Licenziamento per scarso rendimento

d)

Licenziamento per riorganizzazione aziendale

82.

Cosa può scegliere di fare il lavoratore in alternativa alla reintegrazione dopo un licenziamento nullo?

a)

Non ritornare al lavoro e ottenere un’indennità pari a 15 mensilità

b)

Chiedere un aumento di stipendio

c)

Richiedere il trasferimento in un’altra sede

d)

Accettare una riduzione dell’orario di lavoro

83.

Quali sono i diritti del lavoratore in caso di licenziamento nullo?

a)

Reintegrazione nel posto di lavoro e risarcimento del danno

b)

Solo una lettera di scuse dal datore di lavoro

c)

Un mese di ferie aggiuntive

d)

Un bonus produttività

84.

Analizza la seguente situazione: Un lavoratore viene licenziato durante il periodo di malattia.

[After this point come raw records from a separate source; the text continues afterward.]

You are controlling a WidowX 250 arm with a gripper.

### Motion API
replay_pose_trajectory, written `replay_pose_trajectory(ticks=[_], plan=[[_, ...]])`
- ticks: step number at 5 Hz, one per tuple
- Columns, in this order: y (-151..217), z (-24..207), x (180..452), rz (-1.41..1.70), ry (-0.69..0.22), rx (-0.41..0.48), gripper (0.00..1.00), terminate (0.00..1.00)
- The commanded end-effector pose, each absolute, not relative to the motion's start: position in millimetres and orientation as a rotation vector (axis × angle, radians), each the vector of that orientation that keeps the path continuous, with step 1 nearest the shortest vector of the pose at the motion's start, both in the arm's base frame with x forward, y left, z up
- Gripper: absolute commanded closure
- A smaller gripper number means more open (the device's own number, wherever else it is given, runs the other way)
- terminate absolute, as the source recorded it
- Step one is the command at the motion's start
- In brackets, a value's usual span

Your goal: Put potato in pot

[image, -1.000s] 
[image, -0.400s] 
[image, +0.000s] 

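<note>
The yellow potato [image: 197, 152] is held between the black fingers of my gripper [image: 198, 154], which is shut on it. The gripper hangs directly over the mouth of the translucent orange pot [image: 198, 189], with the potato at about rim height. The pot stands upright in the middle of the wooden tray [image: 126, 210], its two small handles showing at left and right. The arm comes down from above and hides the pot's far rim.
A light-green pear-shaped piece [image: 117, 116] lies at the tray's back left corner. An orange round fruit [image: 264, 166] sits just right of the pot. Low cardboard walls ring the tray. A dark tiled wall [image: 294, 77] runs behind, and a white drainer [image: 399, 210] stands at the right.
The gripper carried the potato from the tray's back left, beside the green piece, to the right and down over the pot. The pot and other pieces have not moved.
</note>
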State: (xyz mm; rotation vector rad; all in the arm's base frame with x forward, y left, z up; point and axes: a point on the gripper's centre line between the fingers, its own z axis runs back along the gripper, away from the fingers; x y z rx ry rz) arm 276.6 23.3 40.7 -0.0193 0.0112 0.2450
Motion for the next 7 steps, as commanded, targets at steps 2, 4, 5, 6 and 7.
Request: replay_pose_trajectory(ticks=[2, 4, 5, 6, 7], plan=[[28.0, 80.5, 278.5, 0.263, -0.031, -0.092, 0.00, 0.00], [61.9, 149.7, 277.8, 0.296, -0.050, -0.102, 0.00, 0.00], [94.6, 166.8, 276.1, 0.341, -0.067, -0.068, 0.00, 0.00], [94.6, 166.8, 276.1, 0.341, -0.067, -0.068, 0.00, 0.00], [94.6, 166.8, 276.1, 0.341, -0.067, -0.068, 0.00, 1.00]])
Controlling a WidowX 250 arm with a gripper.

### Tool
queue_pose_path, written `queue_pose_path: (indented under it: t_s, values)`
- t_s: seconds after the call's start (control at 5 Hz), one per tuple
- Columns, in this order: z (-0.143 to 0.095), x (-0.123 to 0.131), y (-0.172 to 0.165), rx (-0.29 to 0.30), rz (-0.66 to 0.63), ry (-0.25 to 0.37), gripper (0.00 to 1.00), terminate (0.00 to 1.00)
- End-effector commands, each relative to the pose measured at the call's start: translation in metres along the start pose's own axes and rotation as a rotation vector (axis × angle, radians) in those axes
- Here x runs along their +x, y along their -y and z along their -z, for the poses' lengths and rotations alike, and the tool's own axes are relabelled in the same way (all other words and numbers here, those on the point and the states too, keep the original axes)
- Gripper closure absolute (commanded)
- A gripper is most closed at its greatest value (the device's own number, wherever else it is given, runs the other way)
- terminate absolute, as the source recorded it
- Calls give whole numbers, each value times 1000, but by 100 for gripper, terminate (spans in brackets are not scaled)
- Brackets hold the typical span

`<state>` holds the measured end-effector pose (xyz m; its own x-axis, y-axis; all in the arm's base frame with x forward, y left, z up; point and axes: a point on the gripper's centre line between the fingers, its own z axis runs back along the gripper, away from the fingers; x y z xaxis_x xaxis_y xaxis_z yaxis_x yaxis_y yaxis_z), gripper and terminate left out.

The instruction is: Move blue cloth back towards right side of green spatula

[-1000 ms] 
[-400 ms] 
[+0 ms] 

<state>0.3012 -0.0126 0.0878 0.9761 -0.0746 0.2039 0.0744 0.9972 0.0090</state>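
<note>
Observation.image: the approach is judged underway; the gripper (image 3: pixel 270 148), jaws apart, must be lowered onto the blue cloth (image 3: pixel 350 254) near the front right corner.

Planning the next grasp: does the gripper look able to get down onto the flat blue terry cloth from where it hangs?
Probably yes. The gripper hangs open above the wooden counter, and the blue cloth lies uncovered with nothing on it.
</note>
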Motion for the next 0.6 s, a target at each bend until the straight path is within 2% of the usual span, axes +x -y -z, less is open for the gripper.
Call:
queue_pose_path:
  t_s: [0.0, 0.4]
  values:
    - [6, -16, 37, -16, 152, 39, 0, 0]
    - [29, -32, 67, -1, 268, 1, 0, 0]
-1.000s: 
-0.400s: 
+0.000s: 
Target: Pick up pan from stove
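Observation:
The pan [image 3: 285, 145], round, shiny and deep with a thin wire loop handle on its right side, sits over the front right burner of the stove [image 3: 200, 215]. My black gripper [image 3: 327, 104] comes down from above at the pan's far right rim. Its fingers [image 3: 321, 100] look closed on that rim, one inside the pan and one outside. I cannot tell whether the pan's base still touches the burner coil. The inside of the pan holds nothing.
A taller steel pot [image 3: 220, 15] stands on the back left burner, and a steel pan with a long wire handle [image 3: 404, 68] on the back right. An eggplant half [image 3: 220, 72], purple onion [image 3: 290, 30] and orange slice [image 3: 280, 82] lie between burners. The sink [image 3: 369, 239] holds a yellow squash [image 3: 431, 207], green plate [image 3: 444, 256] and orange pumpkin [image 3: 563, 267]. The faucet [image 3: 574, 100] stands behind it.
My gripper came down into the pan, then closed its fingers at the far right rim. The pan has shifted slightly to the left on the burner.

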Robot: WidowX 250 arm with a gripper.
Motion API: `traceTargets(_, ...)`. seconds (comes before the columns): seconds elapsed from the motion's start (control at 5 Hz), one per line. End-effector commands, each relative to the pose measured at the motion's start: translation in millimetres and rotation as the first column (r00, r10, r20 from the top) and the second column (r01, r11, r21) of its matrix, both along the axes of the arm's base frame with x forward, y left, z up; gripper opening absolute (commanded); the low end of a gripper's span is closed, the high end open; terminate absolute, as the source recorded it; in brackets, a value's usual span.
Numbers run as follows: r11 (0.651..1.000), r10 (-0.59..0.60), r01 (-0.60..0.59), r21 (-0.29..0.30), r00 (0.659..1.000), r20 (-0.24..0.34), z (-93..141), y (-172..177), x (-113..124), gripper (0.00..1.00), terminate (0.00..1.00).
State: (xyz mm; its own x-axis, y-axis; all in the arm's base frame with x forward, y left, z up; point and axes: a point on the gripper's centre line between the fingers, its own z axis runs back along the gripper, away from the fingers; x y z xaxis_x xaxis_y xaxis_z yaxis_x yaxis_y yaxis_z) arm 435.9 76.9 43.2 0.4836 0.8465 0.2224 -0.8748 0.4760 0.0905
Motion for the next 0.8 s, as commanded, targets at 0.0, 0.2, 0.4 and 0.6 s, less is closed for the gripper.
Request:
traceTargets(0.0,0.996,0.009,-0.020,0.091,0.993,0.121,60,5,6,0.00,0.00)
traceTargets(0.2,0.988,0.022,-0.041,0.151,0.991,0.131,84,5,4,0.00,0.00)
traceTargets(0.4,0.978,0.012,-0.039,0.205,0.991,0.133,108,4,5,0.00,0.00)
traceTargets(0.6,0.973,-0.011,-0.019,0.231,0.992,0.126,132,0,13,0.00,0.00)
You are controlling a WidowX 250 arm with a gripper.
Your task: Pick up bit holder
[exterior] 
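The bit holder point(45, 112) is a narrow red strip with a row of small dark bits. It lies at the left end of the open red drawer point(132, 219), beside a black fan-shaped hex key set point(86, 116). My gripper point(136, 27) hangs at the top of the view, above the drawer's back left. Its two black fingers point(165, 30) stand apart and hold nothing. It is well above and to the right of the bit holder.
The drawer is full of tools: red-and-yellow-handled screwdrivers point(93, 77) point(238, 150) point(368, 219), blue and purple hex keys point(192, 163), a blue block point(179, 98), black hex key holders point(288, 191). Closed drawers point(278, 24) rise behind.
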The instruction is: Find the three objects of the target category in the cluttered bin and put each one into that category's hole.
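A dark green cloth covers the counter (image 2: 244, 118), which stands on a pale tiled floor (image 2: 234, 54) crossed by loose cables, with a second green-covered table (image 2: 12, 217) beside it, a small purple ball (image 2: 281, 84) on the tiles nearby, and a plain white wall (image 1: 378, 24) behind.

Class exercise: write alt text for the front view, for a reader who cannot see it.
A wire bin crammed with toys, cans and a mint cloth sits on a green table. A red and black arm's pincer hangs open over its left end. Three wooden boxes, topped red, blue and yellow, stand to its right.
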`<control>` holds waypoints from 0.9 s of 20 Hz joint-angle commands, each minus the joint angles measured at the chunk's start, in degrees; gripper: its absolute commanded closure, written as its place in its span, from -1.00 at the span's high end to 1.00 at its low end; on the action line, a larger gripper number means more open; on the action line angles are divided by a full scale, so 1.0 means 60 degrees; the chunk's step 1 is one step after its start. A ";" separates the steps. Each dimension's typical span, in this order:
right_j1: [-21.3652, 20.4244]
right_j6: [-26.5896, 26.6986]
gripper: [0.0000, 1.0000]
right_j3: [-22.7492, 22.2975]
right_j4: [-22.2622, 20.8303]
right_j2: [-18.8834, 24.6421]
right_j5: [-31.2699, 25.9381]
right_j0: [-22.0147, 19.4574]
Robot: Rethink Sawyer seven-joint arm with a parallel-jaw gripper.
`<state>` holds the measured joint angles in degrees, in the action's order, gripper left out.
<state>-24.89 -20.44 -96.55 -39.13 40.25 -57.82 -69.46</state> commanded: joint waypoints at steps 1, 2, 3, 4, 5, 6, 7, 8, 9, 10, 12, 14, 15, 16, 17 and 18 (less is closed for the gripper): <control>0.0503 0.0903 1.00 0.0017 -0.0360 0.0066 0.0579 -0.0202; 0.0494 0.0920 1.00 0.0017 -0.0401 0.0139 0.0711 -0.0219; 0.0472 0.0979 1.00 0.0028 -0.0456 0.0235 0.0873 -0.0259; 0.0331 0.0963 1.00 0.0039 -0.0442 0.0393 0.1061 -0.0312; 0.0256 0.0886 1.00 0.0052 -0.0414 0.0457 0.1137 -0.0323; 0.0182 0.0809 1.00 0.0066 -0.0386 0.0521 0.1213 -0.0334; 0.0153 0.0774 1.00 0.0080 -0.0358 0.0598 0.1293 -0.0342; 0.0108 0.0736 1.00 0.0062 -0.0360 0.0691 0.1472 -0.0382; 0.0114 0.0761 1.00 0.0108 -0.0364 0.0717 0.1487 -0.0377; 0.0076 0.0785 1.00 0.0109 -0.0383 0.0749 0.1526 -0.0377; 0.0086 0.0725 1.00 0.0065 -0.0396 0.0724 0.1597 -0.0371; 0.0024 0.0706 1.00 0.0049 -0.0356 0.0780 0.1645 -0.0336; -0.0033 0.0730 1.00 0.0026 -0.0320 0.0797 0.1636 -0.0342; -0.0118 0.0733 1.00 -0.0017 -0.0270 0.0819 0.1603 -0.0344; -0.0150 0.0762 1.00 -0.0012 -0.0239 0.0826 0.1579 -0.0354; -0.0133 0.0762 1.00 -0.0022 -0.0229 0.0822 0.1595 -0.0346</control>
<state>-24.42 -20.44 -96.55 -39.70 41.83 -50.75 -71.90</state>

Secondo la normativa illustrata, quale sarà la conseguenza per il datore di lavoro?

a)

Il licenziamento è nullo e il lavoratore ha diritto alla reintegrazione e al risarcimento

b)

Il licenziamento è valido e il lavoratore non ha diritto a nulla

c)

Il lavoratore deve cercare un nuovo lavoro senza alcun indennizzo

d)

Il datore di lavoro può assumere un altro dipendente senza conseguenze

85.

Quale tra le seguenti condizioni rende inefficace il licenziamento di un lavoratore?

a)

Il licenziamento avviene senza la forma scritta e senza motivazioni.

b)

Il licenziamento avviene con preavviso.

c)

Il licenziamento avviene con una lettera di raccomandazione.

d)

Il licenziamento avviene dopo un periodo di prova.

86.

In caso di licenziamento inefficace, quale diritto ha il lavoratore?

a)

Reintegrazione nel posto di lavoro e risarcimento del danno.

b)

Solo una lettera di scuse dal datore di lavoro.

c)

Un aumento di stipendio.

d)

Un periodo di ferie aggiuntivo.

87.

Se il lavoratore non vuole essere reintegrato dopo un licenziamento inefficace, quale alternativa può scegliere?

a)

Ottenere un’indennità pari a 15 mensilità.

b)

Richiedere un trasferimento in un’altra azienda.

c)

Ricevere un bonus vacanze.

d)

Ottenere una promozione automatica.

88.

La forma scritta è fondamentale per la validità di un licenziamento perché:

a)

senza la forma scritta il licenziamento è inefficace e il lavoratore ha diritto alla reintegrazione e al risarcimento.

b)

la forma scritta serve solo come formalità senza conseguenze legali.

c)

la forma scritta permette al lavoratore di chiedere ferie.

d)

la forma scritta garantisce un aumento di stipendio.